Rumieniec przemknął przez twarz Rosoławskiego, rzekł ostrym tonem.
— Wodzewo sprzedane z całkowitem umeblowaniem.
— Jezus Marja! Czy, czy to możliwe? — jęknął młodzieniec... Jakto wszystko? Wszystko sprzedane?...
— Wyłączyłem tylko parę koni, tych kasztanów i nowy powóz dla siebie.
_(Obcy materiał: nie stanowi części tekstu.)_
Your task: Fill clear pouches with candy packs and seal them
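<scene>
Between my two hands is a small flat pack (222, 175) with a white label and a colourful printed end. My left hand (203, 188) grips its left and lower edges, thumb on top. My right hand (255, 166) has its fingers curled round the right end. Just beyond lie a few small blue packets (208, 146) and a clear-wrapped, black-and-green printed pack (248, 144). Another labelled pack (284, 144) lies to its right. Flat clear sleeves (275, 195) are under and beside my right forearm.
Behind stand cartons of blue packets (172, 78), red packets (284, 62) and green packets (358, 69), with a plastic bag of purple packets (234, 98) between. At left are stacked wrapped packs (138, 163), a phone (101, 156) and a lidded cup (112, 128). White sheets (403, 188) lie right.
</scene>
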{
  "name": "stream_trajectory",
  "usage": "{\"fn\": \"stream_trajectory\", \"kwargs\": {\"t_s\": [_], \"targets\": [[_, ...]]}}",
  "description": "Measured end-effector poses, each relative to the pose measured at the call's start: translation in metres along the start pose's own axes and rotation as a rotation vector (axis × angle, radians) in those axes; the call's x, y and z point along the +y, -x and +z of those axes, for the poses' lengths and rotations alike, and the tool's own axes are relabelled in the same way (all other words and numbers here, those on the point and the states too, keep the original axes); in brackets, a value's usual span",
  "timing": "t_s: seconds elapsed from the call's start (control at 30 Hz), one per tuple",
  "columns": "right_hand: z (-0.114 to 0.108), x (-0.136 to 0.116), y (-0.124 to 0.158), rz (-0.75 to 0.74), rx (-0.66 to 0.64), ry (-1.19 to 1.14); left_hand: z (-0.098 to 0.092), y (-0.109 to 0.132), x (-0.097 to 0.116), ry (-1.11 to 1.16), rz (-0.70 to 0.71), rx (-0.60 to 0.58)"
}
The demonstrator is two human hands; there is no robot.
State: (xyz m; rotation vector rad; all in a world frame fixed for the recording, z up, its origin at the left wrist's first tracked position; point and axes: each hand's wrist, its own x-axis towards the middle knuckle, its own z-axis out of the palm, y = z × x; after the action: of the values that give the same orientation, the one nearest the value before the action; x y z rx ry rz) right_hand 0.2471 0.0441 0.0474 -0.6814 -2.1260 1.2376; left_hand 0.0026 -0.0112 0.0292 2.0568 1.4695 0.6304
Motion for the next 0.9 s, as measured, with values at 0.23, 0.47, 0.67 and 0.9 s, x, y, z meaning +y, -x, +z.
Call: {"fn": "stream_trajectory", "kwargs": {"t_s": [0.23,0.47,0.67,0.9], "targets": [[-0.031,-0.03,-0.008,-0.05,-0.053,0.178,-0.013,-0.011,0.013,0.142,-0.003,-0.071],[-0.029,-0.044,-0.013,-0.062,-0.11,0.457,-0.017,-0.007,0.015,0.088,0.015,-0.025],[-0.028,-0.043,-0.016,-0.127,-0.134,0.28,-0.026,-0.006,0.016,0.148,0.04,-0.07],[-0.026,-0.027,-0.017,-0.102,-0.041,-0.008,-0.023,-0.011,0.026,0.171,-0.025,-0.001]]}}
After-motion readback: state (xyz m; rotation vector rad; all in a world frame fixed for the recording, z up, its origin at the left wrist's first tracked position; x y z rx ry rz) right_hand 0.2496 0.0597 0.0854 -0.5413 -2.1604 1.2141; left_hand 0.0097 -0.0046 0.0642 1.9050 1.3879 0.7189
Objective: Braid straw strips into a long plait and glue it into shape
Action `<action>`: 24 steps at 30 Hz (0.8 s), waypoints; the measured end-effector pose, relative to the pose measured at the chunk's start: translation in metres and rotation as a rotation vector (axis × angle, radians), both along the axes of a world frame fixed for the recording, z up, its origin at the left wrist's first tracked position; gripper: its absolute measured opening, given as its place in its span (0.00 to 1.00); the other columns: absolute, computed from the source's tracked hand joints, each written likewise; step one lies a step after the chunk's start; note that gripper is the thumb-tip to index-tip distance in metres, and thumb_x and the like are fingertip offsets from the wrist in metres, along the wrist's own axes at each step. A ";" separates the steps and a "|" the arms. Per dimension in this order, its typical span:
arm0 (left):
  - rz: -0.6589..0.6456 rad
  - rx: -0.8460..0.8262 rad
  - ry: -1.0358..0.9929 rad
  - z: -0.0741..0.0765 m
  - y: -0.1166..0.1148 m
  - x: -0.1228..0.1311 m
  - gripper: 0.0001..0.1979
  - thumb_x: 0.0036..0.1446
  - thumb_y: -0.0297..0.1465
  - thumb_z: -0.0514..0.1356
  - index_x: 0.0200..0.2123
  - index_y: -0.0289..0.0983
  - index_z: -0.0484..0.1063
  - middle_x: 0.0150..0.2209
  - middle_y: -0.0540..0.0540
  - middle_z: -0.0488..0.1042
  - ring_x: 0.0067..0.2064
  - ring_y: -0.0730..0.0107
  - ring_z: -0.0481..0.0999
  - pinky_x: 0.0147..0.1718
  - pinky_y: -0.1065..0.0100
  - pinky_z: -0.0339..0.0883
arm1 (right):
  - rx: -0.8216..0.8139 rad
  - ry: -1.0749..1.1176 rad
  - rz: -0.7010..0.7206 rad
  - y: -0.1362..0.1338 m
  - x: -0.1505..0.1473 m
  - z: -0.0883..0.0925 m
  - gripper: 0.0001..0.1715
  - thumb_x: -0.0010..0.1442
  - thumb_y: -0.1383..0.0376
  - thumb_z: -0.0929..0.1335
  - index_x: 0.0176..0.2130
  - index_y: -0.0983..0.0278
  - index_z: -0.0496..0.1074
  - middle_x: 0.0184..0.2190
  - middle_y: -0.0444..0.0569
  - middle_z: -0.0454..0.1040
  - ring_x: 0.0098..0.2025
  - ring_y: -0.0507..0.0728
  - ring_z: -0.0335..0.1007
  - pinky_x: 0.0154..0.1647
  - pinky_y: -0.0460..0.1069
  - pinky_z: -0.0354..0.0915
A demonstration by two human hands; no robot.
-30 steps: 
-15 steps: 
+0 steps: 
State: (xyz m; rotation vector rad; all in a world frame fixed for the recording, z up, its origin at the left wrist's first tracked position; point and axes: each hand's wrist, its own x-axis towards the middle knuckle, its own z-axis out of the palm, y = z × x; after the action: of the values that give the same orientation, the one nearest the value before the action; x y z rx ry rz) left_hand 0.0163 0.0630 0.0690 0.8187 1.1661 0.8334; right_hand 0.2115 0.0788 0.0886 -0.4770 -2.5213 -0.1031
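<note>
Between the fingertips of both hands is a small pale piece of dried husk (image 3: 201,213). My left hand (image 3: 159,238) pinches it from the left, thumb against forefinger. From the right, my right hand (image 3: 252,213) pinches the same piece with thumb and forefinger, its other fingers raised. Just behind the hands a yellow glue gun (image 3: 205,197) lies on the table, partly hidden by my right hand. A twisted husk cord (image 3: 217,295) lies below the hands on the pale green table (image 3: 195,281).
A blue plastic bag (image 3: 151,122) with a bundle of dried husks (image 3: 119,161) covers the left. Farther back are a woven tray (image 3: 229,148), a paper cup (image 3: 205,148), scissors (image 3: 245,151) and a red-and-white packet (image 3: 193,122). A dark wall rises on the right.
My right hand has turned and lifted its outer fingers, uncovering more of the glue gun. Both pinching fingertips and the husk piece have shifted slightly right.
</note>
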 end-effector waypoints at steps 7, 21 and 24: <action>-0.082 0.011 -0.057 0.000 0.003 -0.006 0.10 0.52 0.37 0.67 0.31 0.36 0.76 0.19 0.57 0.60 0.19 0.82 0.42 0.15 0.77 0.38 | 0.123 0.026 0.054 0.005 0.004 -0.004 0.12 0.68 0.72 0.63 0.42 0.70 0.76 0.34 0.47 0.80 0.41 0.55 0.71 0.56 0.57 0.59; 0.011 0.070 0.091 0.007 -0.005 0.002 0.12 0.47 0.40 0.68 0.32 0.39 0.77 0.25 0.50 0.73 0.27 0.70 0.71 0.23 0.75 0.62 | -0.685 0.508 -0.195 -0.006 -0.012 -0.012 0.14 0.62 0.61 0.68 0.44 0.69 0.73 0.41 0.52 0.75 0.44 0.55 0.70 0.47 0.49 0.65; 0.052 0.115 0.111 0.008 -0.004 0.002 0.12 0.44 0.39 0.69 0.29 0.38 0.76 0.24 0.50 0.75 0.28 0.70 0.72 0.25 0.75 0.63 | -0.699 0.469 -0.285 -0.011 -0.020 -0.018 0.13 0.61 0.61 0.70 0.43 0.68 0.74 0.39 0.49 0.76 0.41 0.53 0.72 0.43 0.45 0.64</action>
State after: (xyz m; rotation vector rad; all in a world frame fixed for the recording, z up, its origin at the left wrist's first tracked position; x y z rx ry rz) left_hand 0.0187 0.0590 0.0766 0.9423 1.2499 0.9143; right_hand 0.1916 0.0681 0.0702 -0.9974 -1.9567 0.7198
Przyda się tu, w Osowce.
Denhoff wstał, był straszny, patrzał nieprzytomnie na cyniczny uśmiech Rosoławskiego. Nagle skoczył jak wściekły i porwał byłego opiekuna za ramię.
— Mój klęcznik z obrazem po matce, mój klęcznik! Gdzie on jest? — ryknął ze zdławionej piersi.
— Klęcznik, ten rzeźbiony? Stoi w sypialni, jak stał, to także mebel.
— Więc... Boże mój! więc i to mi zabrano... i to?...
— Nie egzaltuj się mój drogi. Powtarzam, że sprzedane Powalskim... wszystko, nawet jednej serwety nie wyłączysz. Chciałem kupić parę rzeczy, ale nie dają.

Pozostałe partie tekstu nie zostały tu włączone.